Unlike both competitive PCR and RT-qPCR, both processes initially implemented as quantitative PCR techniques then adapted by investigators to assess degradation, the process of evaluating the size of amplified fragments to assess DNA fragmentation, hereafter referred to as Fragment Size Analysis (FSA) PCR, was specifically developed to allow the estimation of DNA “quality” and provides little information about the absolute DNA quantity. In this instance quality can be defined as a combination of the fragmentation level of the DNA as well as it's availability for amplification.
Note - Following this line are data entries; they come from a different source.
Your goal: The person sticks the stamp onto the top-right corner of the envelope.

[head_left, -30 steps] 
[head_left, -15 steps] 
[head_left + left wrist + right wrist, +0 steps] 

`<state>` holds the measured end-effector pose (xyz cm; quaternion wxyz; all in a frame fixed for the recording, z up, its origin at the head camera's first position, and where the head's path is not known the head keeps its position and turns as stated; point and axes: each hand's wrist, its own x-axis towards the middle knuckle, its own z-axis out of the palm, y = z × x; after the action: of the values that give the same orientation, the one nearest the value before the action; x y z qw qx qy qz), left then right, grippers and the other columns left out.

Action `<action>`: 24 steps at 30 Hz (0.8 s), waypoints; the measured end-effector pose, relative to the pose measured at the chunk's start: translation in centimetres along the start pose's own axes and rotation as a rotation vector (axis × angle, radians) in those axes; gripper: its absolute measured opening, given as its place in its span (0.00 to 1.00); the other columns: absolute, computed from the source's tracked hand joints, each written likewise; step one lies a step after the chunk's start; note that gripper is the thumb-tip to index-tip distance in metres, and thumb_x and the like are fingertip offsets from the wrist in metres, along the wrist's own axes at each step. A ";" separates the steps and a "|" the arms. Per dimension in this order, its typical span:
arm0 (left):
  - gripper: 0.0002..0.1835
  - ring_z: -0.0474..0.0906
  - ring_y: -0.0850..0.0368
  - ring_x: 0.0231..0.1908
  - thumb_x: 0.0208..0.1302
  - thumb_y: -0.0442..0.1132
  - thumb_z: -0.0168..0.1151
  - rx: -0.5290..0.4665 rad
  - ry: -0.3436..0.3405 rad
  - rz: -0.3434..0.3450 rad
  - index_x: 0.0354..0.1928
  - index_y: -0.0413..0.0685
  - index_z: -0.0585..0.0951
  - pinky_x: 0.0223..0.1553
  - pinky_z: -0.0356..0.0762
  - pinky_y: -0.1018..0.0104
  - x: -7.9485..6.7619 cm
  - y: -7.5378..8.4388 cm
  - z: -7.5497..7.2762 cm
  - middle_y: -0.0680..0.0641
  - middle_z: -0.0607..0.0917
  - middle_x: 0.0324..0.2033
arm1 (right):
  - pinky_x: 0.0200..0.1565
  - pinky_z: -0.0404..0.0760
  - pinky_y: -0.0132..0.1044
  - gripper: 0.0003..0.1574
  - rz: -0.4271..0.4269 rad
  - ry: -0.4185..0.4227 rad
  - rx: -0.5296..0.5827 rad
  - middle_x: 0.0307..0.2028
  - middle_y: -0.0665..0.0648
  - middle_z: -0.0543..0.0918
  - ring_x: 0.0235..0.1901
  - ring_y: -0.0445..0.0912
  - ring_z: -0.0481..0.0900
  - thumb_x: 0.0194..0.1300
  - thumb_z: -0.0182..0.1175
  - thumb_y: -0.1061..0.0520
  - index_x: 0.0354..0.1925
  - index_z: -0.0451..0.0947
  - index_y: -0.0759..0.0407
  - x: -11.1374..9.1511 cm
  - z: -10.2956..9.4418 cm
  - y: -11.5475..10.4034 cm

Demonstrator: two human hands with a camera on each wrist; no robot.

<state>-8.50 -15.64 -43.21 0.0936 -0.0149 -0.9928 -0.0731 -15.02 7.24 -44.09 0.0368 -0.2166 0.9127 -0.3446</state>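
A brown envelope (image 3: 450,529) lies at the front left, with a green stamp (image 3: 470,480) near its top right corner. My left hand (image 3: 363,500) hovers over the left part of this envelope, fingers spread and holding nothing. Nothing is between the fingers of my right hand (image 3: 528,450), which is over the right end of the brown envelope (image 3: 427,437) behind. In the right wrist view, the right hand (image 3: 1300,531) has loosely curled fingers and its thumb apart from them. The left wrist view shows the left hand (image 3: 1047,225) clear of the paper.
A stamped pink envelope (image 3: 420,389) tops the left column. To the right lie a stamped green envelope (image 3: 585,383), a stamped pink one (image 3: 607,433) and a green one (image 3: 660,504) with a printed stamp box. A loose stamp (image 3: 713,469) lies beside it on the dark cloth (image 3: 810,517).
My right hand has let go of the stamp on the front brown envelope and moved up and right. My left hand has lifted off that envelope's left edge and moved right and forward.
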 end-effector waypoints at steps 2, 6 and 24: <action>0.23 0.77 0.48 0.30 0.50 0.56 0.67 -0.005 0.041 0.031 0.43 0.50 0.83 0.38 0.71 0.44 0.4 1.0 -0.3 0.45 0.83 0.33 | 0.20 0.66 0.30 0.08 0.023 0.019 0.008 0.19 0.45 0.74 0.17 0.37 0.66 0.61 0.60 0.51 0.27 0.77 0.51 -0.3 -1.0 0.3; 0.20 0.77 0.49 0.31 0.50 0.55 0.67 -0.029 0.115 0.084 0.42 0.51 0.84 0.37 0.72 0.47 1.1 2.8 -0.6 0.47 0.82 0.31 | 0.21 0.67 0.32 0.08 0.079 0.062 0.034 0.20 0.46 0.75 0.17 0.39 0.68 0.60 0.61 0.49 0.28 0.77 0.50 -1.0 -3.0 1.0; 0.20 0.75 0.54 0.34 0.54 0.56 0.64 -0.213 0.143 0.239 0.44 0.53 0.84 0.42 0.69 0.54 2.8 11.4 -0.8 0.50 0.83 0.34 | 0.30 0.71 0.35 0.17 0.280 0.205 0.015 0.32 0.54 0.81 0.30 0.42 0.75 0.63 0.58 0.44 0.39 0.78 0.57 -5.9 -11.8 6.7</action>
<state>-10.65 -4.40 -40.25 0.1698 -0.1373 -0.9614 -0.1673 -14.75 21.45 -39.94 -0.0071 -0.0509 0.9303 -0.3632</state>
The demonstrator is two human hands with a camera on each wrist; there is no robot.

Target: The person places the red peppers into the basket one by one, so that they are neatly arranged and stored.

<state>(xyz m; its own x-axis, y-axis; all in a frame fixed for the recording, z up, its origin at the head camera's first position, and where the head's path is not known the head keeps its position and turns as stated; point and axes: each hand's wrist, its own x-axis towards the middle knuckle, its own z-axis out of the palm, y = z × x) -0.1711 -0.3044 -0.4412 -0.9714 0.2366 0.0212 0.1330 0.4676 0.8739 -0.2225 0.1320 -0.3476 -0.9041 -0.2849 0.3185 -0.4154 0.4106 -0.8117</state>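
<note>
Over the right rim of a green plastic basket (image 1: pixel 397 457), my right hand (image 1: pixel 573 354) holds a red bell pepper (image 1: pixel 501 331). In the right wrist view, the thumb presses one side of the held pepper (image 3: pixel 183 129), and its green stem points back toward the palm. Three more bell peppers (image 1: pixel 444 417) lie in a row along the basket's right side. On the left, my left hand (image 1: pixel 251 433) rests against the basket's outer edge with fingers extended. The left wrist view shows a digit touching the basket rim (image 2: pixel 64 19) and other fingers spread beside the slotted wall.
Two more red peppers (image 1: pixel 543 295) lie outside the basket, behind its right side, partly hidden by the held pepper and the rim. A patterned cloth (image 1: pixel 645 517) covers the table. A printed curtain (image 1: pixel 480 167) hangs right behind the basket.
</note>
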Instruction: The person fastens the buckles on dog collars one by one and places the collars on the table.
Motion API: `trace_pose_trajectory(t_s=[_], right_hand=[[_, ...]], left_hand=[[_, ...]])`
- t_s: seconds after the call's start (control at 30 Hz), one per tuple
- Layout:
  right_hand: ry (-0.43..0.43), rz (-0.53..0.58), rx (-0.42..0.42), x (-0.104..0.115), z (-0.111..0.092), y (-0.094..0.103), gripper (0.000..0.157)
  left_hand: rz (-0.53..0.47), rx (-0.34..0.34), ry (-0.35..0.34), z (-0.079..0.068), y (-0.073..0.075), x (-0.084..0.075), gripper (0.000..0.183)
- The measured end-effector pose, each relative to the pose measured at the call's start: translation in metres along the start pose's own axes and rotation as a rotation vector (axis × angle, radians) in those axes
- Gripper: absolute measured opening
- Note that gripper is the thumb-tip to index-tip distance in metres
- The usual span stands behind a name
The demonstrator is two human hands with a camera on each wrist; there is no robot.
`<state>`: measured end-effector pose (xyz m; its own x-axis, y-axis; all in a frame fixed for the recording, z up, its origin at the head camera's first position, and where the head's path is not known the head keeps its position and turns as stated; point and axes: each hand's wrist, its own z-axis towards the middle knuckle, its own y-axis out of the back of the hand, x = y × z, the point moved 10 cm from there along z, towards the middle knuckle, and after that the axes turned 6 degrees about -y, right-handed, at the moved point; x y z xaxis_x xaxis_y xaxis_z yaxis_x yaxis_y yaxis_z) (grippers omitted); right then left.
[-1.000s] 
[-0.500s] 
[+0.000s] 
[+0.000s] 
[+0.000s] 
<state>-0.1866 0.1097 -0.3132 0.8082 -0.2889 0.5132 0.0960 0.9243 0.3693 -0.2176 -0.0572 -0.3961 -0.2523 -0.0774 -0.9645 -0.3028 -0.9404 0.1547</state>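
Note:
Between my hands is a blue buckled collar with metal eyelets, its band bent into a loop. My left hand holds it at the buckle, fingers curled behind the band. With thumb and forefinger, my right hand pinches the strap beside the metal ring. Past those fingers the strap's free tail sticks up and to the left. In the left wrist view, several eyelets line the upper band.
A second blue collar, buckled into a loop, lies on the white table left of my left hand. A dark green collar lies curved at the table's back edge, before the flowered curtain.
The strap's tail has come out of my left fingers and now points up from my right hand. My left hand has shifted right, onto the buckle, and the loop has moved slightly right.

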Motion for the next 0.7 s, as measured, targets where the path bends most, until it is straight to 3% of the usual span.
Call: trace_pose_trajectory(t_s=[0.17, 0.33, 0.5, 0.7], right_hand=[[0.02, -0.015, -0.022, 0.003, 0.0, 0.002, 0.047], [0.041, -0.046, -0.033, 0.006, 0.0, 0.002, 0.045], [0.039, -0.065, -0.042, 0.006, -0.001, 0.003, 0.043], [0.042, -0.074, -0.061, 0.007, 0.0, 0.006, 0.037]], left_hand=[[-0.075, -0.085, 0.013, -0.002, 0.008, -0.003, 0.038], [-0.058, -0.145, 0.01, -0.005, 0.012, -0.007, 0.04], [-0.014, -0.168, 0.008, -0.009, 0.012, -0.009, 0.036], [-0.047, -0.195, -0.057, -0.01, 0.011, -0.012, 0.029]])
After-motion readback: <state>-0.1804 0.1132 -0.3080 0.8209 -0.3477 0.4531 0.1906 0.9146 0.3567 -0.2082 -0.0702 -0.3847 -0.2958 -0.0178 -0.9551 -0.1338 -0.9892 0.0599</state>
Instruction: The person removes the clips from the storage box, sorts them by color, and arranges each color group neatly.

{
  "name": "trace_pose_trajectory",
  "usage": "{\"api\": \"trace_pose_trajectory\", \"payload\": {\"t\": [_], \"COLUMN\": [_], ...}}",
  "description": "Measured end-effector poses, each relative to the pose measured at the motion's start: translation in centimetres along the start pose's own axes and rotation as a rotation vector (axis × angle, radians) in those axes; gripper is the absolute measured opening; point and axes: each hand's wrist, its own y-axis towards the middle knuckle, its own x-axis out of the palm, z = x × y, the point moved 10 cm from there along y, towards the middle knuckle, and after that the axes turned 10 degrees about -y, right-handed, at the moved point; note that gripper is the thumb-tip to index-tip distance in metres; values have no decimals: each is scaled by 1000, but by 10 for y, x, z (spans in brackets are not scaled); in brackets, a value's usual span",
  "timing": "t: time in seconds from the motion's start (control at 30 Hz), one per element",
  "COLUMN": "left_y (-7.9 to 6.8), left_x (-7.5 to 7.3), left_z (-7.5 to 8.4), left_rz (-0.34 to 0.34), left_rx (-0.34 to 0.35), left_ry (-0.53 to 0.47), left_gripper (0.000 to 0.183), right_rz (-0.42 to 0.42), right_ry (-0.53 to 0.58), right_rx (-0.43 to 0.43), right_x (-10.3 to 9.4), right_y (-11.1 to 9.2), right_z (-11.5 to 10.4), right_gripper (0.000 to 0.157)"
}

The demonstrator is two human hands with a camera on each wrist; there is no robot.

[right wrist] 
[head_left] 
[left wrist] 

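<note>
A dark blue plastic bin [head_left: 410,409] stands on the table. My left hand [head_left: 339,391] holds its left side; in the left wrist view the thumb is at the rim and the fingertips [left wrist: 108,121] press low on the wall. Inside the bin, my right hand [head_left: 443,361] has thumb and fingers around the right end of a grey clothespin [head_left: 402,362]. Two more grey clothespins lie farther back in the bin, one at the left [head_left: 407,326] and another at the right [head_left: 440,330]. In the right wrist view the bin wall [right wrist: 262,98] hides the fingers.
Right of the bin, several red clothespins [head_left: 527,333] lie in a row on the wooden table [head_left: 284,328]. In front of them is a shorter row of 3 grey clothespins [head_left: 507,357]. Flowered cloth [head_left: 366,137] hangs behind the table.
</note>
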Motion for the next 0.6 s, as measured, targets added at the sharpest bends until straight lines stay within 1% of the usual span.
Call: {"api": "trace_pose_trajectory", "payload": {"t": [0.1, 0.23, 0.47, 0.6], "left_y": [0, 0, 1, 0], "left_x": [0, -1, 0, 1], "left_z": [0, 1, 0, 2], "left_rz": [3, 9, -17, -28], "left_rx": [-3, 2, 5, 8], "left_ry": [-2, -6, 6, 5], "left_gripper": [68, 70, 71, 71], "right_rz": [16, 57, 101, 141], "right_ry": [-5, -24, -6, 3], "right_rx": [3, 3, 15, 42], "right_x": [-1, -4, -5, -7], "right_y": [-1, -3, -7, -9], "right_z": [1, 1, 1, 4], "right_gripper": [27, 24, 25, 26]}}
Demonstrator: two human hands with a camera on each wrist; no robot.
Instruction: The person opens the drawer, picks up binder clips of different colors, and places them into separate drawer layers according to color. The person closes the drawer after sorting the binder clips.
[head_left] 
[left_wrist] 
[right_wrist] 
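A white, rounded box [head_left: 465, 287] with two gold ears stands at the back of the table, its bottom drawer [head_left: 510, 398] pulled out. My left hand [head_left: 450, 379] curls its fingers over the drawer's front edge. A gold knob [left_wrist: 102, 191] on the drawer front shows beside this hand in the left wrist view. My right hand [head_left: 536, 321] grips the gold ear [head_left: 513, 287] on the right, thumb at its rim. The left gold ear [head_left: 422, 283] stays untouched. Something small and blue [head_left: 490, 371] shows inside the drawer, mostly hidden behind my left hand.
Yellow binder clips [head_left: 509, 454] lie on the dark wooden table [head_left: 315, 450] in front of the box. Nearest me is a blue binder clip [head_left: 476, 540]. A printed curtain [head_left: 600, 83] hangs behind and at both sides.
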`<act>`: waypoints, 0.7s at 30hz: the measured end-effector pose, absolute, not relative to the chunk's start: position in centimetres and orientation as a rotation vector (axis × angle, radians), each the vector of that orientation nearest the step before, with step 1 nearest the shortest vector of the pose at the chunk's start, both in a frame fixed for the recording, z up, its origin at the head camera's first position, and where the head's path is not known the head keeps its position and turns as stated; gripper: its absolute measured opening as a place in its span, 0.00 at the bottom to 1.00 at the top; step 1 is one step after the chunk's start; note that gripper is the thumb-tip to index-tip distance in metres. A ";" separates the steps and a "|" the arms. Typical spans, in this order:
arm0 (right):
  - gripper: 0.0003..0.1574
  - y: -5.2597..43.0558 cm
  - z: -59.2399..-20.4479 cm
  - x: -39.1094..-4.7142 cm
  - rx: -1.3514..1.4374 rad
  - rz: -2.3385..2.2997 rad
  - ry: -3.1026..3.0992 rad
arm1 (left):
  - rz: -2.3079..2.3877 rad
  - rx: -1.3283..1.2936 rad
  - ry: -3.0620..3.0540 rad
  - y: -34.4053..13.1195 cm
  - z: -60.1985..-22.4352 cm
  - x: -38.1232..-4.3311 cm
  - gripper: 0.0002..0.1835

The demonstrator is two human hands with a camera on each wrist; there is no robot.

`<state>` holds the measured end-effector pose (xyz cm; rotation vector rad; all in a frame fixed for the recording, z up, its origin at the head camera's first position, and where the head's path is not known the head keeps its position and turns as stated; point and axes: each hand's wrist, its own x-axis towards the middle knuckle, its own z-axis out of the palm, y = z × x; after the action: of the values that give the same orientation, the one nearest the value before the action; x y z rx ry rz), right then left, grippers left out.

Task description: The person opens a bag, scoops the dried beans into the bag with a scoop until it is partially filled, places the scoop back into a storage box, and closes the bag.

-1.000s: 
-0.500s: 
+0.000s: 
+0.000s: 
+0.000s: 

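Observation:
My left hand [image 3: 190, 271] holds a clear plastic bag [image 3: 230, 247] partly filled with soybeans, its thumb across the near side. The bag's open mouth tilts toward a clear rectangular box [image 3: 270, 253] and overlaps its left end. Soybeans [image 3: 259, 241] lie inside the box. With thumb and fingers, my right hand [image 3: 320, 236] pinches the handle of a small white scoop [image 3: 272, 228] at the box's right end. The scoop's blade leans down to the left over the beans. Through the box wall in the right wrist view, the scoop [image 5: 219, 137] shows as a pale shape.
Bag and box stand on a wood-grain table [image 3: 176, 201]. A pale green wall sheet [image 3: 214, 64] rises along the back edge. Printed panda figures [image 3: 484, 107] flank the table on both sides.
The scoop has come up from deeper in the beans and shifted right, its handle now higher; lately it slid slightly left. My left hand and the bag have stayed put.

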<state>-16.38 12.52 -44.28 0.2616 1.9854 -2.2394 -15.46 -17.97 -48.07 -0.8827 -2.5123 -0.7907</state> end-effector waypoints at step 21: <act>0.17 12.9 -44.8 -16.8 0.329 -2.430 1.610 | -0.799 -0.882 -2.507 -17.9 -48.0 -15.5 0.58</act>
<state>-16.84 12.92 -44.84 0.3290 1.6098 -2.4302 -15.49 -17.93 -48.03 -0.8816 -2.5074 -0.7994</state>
As noted above, DNA that is fragmented to the point where little or no intact fragments span the desired amplicon will produce little or no amplified product. Additionally, samples with intact DNA but inhibited by contaminants that bind the DNA or co-purify with the DNA may also fail to amplify. Unlike quantitative PCR methods which typically utilize smaller amplicons to provide estimates of the absolute quantity of DNA; but can underestimate the quantity of DNA in the larger amplicon ranges; FSA PCR focuses on assessing larger amplicons. Additionally, unlike RT-qPCR an internal positive amplification control is used with each sample and where the amplicon length is ideally restricted to 50 - 150bp (Ambion 2006), or competitive PCR where the competitor DNA must be pre-amplified, purified, quantified then added to the amplificaiton (Zimmermann and Mannhalter 1996); FSA PCR is less complicated in that it does not require an internal standard/competitor and the fragment length is limited only by primer design, enzyme efficiency and detection method.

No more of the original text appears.